Treinta o cuarenta minutos, máximo, sería lo recomendable. Tampoco soy de los
que gustan de la música retumbando en los oídos, ni se obsesionan con el
modelito o se consagran a la labor de aglutinar el equipamiento completo, con
todas las pijotadas que escupe el mercado, desde la cinta reflectante hasta el
cinturón portageles energéticos, pasando por brazaletes variopintos y guantes
concebidos para poder manipular la pantalla táctil del móvil. Me conformo con
camisetas y pantalones transpirables y zapatillas apropiadas para el terreno,
ya que, metido en faena, no es lo mismo, atención, dar zancadas sobre tierra que
sobre asfalto. Lo segundo es más dañino, pone a prueba talones, tobillos,
rodillas y caderas; el impacto es mayor para gemelos, isquiotibiales y
cuádriceps. A este suscribiente, el comienzo de la práctica le regaló una
lesión de seis meses, traída tras superar la pertinente inflamación de
rodillas, por supuesto. Como manda la ley.
En
estas salidas callejeras, dentro de mi franja matinal, la soledad es una utopía
fantasiosa. Una anécdota de improbable credibilidad. Da igual la oscilación
horaria. El número y variedad de paisanos son significativos. Al margen, claro,
quedan los vecinos que van y vienen en su quehacer diario. Currantes de buena
mañana en tránsito o en plena fajina, junto a aquellos que afrontan la jornada
con el calor del primer café en el estómago, al cobijo de los bares abiertos en
sazón. Ahora bien, entre los ociosos se centra el interés del tecleo.
Pocos
son los que se decantan por el circuito urbano para esto de la carrera, aquí el
cruce es la excepción. No obstante, alguno hay que te mira de reojo,
irguiéndose con torera gallardía aunque no pueda sostenerse, o acelera
dispuesto a adelantarte, para acortar la marcha después. También se aparecen
los ciclistas que salen de la ciudad camino del campo o la carretera. Éstos sí
que pedalean proveídos del íntegro vestuario confeccionado para la ocasión, con
gorra y gafas a juego. Luego están los paseantes de cualquier edad, jóvenes y
mayores que marcan la cadencia en función de sus necesidades o ganas. Entre
ellos no fallan los que se acompañan por el perro.

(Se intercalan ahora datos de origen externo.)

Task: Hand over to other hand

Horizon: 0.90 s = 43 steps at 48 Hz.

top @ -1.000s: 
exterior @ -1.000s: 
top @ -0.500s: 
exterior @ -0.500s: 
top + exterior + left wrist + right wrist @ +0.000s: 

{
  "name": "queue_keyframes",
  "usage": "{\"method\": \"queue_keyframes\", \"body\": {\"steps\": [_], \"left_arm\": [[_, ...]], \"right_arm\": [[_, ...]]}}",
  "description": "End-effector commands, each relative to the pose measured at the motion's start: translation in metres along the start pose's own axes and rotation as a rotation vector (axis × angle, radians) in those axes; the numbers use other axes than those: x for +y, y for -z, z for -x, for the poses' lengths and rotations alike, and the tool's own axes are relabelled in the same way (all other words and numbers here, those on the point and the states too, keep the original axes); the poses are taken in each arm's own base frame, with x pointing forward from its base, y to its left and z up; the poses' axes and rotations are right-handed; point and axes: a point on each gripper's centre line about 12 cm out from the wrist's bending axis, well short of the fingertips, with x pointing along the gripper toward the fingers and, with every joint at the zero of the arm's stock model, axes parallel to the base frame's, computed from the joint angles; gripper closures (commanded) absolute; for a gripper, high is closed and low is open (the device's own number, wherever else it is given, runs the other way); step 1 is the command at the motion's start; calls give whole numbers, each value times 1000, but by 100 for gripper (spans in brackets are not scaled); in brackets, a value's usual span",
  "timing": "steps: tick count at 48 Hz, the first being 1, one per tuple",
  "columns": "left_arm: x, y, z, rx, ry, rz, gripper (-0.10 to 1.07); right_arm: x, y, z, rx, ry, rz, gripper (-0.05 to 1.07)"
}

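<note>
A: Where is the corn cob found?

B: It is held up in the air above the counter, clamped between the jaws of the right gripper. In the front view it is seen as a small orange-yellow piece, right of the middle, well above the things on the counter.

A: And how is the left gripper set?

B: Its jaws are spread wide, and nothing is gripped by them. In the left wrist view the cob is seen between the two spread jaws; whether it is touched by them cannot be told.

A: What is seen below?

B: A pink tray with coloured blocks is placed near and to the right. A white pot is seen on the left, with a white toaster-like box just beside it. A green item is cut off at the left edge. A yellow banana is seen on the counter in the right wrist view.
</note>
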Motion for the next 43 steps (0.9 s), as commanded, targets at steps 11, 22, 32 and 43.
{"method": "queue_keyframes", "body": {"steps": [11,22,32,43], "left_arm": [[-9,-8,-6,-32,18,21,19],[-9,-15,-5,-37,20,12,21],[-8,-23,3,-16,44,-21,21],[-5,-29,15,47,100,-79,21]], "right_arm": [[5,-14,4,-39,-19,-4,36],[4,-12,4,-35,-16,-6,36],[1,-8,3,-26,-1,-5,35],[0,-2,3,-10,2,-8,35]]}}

Destacables son quienes se
visten de chándal, desprendiendo un fuerte tufo a pachuli; quienes se paran
cada diez metros para charlar un rato con algún conocido; quienes se acompasan
con una vara o bastón a modo de accesorio más que de apoyo; quienes se
engalanan con ropa formal, rematándose con unas deportivas cómodas para el
trance; y quienes alternan el paseo con la carrera.
En
el apartado de la afabilidad encontramos a quienes saludan amablemente, dando
los buenos días (me disculpo, si en algún momento la carencia de resuello me ha
impedido no responder, sino hacerlo adecuadamente); a quienes se apartan a un
lado, comprensibles (gesto que agradezco sinceramente); y a quienes, todavía
sometidos a los efluvios etílicos de una complicada noche, animan con ganas,
cuales hinchas indómitos. Por descontado que todo apartado de afabilidad
implica un consecuente apartado de grosería o acrimonia. Descorteses son
quienes entienden que todo el tramo es de su exclusiva y excluyente propiedad;
jacarandosos, quienes gritan «¿dónde vas con tanta prisa, muchacho?»; y
miserables, quienes abandonan a su suerte las heces perrunas correctamente
centradas en la acera, cual infame diana con premio.
Por
tanto, nada de chorradas metafísicas ni psicoanálisis reflexivos en plan estos
minutos son para mí, como misántropos onanistas. No existe mejor manera de
cuidar el cuerpo y saborear el paisanaje urbanita que hacerlo en carrera.